Work instructions
Your job is to retype all of the data word for word, leaving every image out.

>>

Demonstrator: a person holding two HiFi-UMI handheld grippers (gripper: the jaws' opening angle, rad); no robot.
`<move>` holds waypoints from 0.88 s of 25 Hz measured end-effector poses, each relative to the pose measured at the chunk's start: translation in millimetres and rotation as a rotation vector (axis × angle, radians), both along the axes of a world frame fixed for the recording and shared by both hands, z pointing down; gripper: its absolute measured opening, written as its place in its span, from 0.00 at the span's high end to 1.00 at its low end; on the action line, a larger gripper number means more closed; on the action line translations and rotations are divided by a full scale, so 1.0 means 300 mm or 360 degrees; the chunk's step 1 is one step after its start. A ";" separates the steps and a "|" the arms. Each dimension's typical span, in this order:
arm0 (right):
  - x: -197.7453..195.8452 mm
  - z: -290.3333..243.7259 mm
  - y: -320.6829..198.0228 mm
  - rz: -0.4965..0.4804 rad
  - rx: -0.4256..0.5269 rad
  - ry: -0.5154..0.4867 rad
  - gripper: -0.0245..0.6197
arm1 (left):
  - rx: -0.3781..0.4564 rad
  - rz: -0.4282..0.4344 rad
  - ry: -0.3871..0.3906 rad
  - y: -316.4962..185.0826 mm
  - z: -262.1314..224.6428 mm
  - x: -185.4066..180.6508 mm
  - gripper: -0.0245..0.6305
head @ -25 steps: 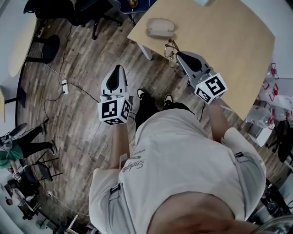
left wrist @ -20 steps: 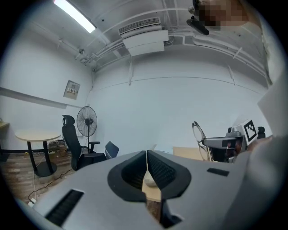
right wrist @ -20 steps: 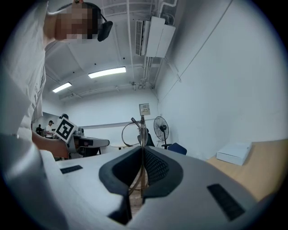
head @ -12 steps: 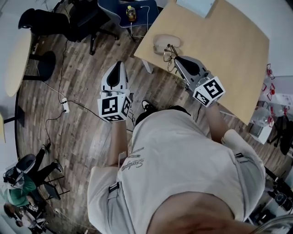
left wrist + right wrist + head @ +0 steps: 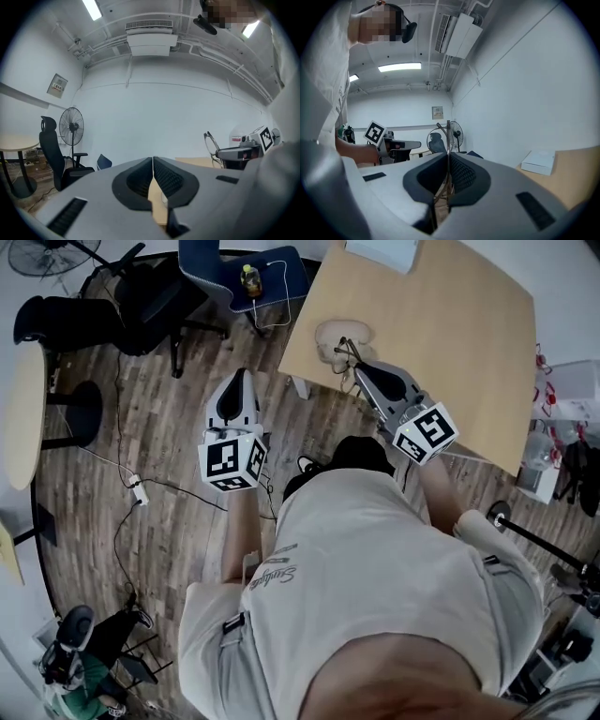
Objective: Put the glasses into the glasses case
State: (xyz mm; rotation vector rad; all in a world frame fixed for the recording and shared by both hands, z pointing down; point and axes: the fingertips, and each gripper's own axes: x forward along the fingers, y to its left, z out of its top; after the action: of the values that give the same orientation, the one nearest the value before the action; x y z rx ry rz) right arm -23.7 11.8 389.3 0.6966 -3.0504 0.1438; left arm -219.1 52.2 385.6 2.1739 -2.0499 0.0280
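Observation:
The beige glasses case (image 5: 333,337) lies shut near the left corner of the light wooden table (image 5: 450,324). My right gripper (image 5: 356,366) is shut on the thin wire-framed glasses (image 5: 348,352) and holds them just by the case's near side. From the right gripper view the frame (image 5: 442,136) stands upright between the jaws of my right gripper (image 5: 447,157). My left gripper (image 5: 241,378) hovers over the floor left of the table, shut and holding nothing. In its own view its jaws meet, and the glasses (image 5: 211,144) show to the right.
A white box (image 5: 380,251) lies on the table's far side. Black office chairs (image 5: 141,292) and a blue chair (image 5: 281,263) with a bottle (image 5: 248,277) stand beyond the table's corner. A cable with a power strip (image 5: 139,491) runs across the wooden floor.
Both grippers have moved forward toward the table. The glasses in the right gripper now sit right beside the case; the left gripper stays shut and empty.

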 end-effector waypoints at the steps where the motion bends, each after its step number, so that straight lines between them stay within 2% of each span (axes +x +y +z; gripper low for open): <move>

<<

Answer
Demonstrator: a person holding two HiFi-UMI handheld grippers (gripper: the jaws' opening angle, rad); no robot.
`<move>` holds waypoints from 0.88 s of 25 Hz measured end-effector poses, each relative to the pose measured at the chunk's start: translation in millimetres and rotation as a rotation vector (axis × angle, radians), both along the axes of a world frame fixed for the recording and shared by both hands, z pointing down; gripper: its absolute measured opening, written as its place in its span, from 0.00 at the span's high end to 1.00 at its low end; on the action line, a larger gripper number means more closed; on the action line translations and rotations are divided by a full scale, so 1.0 means 300 mm or 360 degrees; the chunk's step 1 is one step after its start. A ";" separates the steps and a "|" the arms. Each dimension's typical span, in this order:
arm0 (right):
  - x: -197.7453..195.8452 mm
  - z: -290.3333..243.7259 mm
  - y: -320.6829..198.0228 mm
  - rz: -0.4965..0.4804 rad
  - rx: -0.4256..0.5269 rad
  - ry: -0.5154..0.4867 rad
  - gripper: -0.0245..0.6197
arm1 (left):
  - rx: -0.3781..0.4564 rad
  - rz: -0.4282..0.4344 rad
  - ry: -0.3871..0.3906 rad
  - y: -316.4962..185.0826 mm
  - z: -262.1314..224.6428 mm
  - x: -185.4066..180.6508 mm
  - gripper: -0.0245..0.6305
head @ -25 steps: 
left wrist @ -20 steps: 
right wrist @ -20 steps: 
head @ -12 steps: 
left wrist + right wrist + head @ +0 steps: 
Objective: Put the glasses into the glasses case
State: (xyz mm; rotation vector rad; all in a world frame fixed for the recording and shared by both hands, z pointing down; point and axes: the fingertips, and each gripper's own axes: x forward along the fingers, y to its left, z out of its top; after the action: of the values that give the same orientation, the one nearest the value before the action; x y z rx ry rz) right arm -23.7 11.8 389.3 0.6966 -3.0504 0.1438; left arm -219.1 52.2 385.6 2.1739 -2.0499 0.0280
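Observation:
The beige glasses case (image 5: 333,337) lies shut near the left corner of the light wooden table (image 5: 450,324). My right gripper (image 5: 356,366) is shut on the thin wire-framed glasses (image 5: 348,352) and holds them just by the case's near side. From the right gripper view the frame (image 5: 442,136) stands upright between the jaws of my right gripper (image 5: 447,157). My left gripper (image 5: 241,378) hovers over the floor left of the table, shut and holding nothing. In its own view its jaws meet, and the glasses (image 5: 211,144) show to the right.
A white box (image 5: 380,251) lies on the table's far side. Black office chairs (image 5: 141,292) and a blue chair (image 5: 281,263) with a bottle (image 5: 248,277) stand beyond the table's corner. A cable with a power strip (image 5: 139,491) runs across the wooden floor.
Both grippers have moved forward toward the table. The glasses in the right gripper now sit right beside the case; the left gripper stays shut and empty.
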
 end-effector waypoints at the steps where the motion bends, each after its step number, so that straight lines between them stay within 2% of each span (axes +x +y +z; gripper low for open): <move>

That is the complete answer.